To those of you who find you are sculling when you are distracted . . . As my Fundamentals instructor told me, sculling (unless it has simply become an ingrained habit) is almost always a sign of instability. If you use the fact that you are sculling as INFORMATION, you can figure out what the issue is that you are trying to correct with your hands -- correct it another way, and the hand movements will go away.
Often, sculling is an attempt to avoid rolling onto one's side. If one's BC doesn't fit well, isn't tightened down sufficiently, and lacks a plastic plate component to stabilize the tank, the tank can often be out of position to one side or the other, creating a definite tendency to turn turtle. This is pretty easy to manage with your fins, if your fins are stiff enough to take a good "bite" out of the water, but in my observation of OW students, it's difficult to learn to control this roll with split fins.
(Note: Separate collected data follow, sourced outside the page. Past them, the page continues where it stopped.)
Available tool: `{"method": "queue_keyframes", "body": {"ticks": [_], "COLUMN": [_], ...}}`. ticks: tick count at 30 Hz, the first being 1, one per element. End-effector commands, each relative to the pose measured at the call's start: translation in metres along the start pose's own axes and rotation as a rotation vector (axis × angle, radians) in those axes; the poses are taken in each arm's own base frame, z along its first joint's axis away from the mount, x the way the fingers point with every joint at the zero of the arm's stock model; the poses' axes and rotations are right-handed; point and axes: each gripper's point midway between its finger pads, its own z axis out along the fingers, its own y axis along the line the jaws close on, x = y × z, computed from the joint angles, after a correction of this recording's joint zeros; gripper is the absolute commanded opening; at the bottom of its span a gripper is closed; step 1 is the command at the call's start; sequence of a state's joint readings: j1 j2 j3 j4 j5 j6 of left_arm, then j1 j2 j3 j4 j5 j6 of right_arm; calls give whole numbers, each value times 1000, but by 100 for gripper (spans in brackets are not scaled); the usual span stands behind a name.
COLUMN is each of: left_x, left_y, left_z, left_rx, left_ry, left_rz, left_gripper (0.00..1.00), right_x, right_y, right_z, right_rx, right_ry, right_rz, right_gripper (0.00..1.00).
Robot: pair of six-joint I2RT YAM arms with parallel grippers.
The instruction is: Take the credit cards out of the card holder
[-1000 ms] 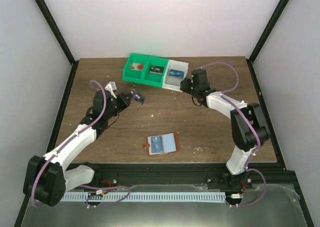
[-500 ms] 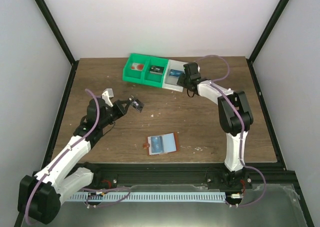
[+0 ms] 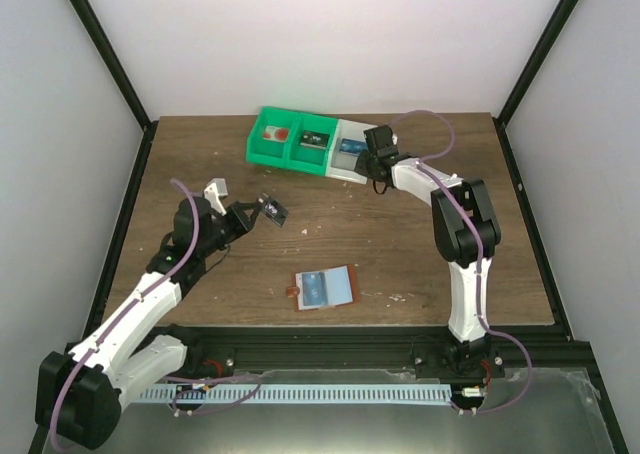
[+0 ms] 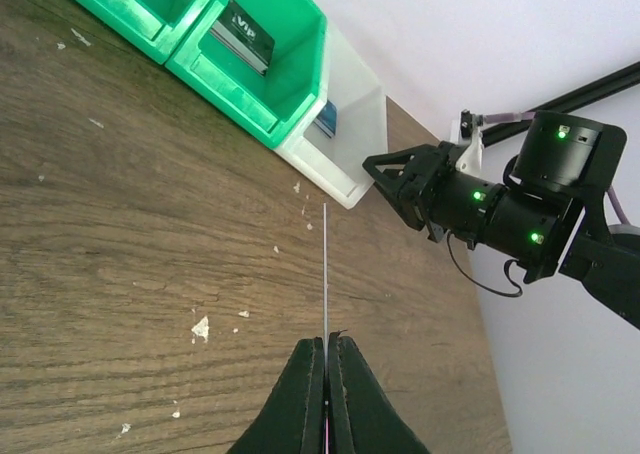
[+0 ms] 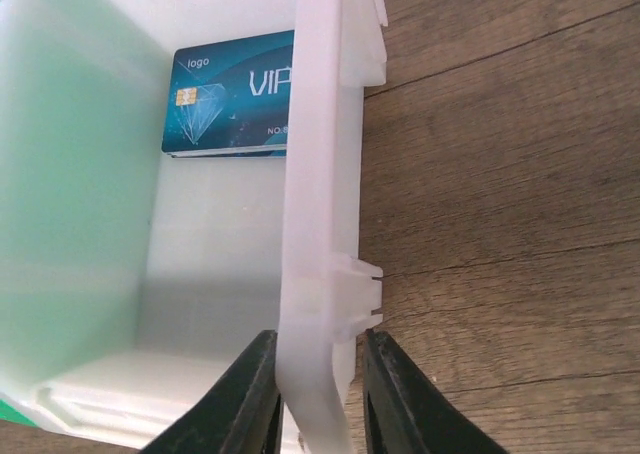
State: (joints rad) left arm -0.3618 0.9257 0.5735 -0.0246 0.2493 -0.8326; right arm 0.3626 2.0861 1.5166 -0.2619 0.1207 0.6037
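The left tool [image 4: 325, 349] pinches a dark card [image 4: 325, 274] edge-on, pointing toward the bin [image 4: 300, 94]. The right tool [image 5: 318, 364] straddles the bin's white wall; whether it grips, I cannot tell. The open wallet [image 3: 340, 285], blue card [image 3: 314, 290] inside, lies nearer the left tool.

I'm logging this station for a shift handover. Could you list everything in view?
wooden table: one, brown, under everything.
three-compartment plastic bin: one, two green sections and one white, far side of the table.
whitish flat card with red mark: one, left green section.
dark VIP card: one, middle green section.
blue VIP card: one, white section.
thin dark card: one, in the air, left of centre.
reddish-brown leather wallet: one, open flat, near centre; blue inside its left half.
left gripper: one, black, shut on the thin dark card.
right gripper: one, black, clamped on the bin's white side wall.
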Motion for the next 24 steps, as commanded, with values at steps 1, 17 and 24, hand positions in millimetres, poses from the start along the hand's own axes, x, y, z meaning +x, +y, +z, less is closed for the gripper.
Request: {"method": "queue_keyframes", "body": {"ticks": [1, 17, 24], "left_x": [4, -19, -24], "left_y": [-1, -11, -6], "left_z": [1, -1, 17], "left_rx": [17, 13, -25], "left_ry": [20, -67, -51], "left_rz": [14, 34, 15], "left_gripper": [0, 0, 0], "right_x": [-9, 37, 52], "right_y": [2, 2, -5], "right_z": [-5, -54, -65], "right_rx": [5, -74, -75], "right_ry": [-9, 39, 28], "right_rz": [-16, -9, -24], "right_gripper": [21, 17, 17]}}
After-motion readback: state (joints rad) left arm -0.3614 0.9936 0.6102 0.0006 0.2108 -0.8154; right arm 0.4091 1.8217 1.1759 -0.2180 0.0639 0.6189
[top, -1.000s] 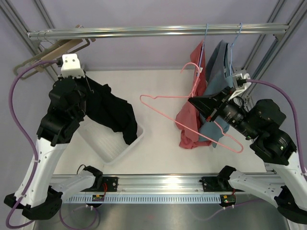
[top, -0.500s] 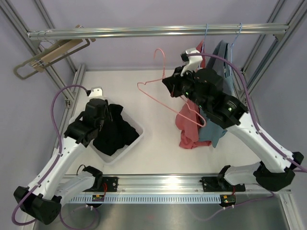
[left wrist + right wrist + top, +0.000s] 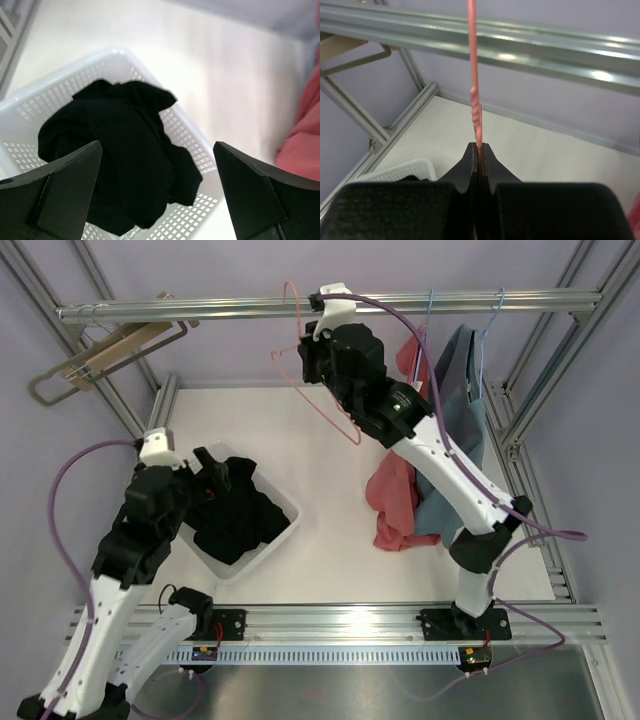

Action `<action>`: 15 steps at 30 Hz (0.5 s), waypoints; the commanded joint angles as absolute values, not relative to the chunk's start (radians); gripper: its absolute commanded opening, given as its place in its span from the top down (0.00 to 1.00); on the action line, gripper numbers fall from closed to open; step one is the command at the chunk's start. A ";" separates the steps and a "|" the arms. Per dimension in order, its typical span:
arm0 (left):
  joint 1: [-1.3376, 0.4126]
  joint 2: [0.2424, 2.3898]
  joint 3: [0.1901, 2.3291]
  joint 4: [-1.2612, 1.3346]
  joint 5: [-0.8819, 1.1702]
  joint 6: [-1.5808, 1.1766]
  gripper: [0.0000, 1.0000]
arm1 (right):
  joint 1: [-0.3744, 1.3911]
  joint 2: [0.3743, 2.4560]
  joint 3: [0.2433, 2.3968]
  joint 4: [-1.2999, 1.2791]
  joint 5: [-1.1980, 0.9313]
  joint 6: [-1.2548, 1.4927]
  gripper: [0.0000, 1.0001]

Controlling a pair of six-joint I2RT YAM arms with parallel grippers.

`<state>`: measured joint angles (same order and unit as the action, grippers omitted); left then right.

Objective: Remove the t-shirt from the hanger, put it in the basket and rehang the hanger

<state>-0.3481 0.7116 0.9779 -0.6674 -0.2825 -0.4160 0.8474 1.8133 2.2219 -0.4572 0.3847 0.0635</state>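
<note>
The black t-shirt [image 3: 120, 150] lies heaped in the white basket [image 3: 120, 50] on the worktop [image 3: 330, 540], clear of the pink hanger [image 3: 475, 107] and directly beneath the left jaws, which stand wide apart and hold nothing. Well apart, the right jaws are clenched on the bare hanger's wire, its long axis running straight up from them across the steel rail [image 3: 200, 308]. The right arm is nearer that rail, and hooking the hanger over it looks the likely remaining step.

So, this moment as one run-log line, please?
left claw: open above white basket | black t-shirt: in basket | right claw: shut on pink hanger, near rail
</note>
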 commanded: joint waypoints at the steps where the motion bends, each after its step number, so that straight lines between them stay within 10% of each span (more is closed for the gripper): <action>1: -0.345 0.600 0.962 -0.647 -0.227 -0.439 0.01 | 0.857 1.934 2.434 -0.423 0.469 0.008 1.00; 15: -0.345 0.382 0.755 -0.450 0.182 -0.342 0.01 | 0.845 2.246 2.639 -0.256 0.519 -0.022 1.00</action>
Also, to stabilize oneself with fins requires that the fins be separated a bit -- if you tend to keep your feet together, it will be harder to do.
Sculling can also be an attempt to fight either being light or being negative, and again, if you're trying to push DOWN, you're fighting a tendency to sink; if you're trying to push UP, you're fighting a tendency to rise.
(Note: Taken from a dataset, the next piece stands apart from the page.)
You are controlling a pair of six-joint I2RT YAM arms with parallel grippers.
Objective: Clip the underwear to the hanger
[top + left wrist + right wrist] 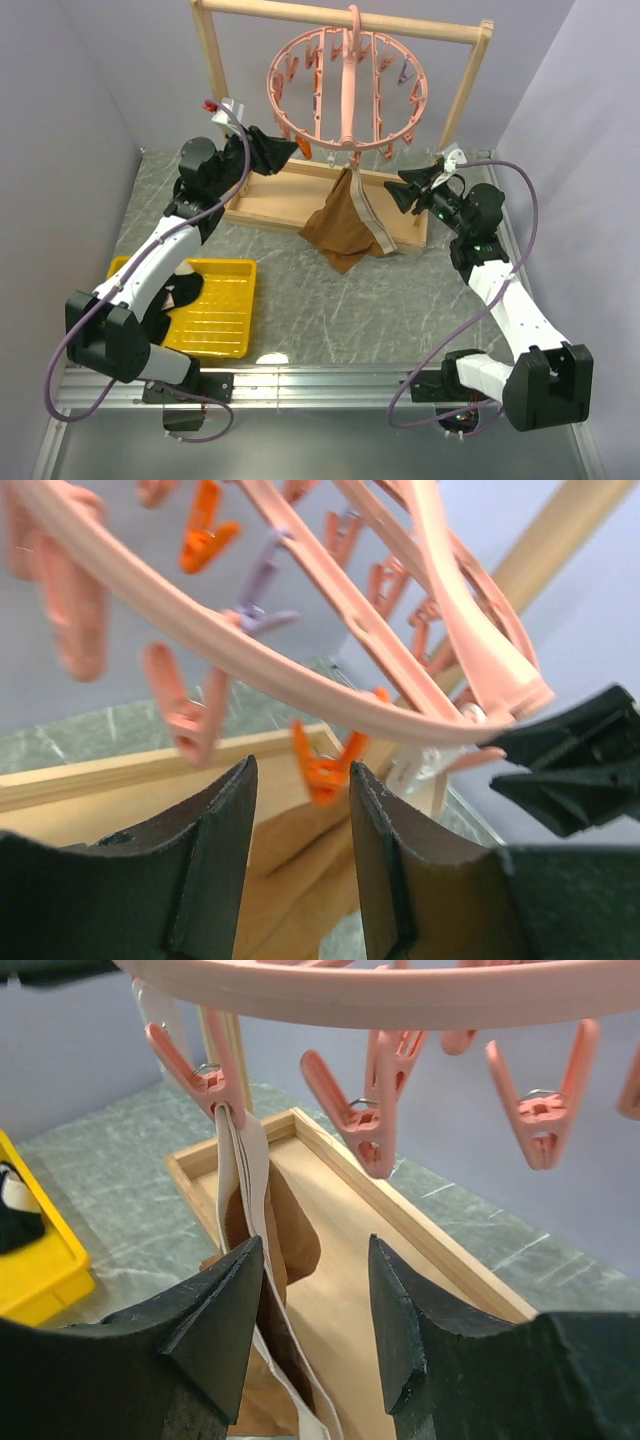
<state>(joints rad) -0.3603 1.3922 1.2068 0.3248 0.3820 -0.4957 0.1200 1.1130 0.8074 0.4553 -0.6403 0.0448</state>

Hand swimming can be countered by either making a conscious effort to hold your hands together, or sometimes carrying a light will help, as having to keep the light on what you are looking at will effectively prevent wild hand motions
For the back kick: The best way to learn it is from someone who knows how it's done. But you can work on it yourself in a pool. Study the videos of back kicking that are on You Tube (5thD-X videos). The motion is an extension of the knees with the soles of the feet facing each other, followed by a "scooping" motion of the top of the feet out to the side. Get in a pool with a bathing suit, no fins. Play with this motion until you begin to feel yourself move backwards. (I've seen students get this in less than five minutes.) Then start swimming laps backwards until it's pretty effortless to produce the necessary motion.
Now get in the pool with fins (still on the surface) and do the same thing, until you can swim a full lap backwards without losing the motion.
Now put on scuba gear and go diving, and try it -- I think you'll be pleasantly surprised! (One caveat: back kicking is extremely trim-dependent. If you are feet up, you'll pull yourself back and UP (the shrimp dance). If you are feet down, you'll kick up silt and you won't go much of anywhere.)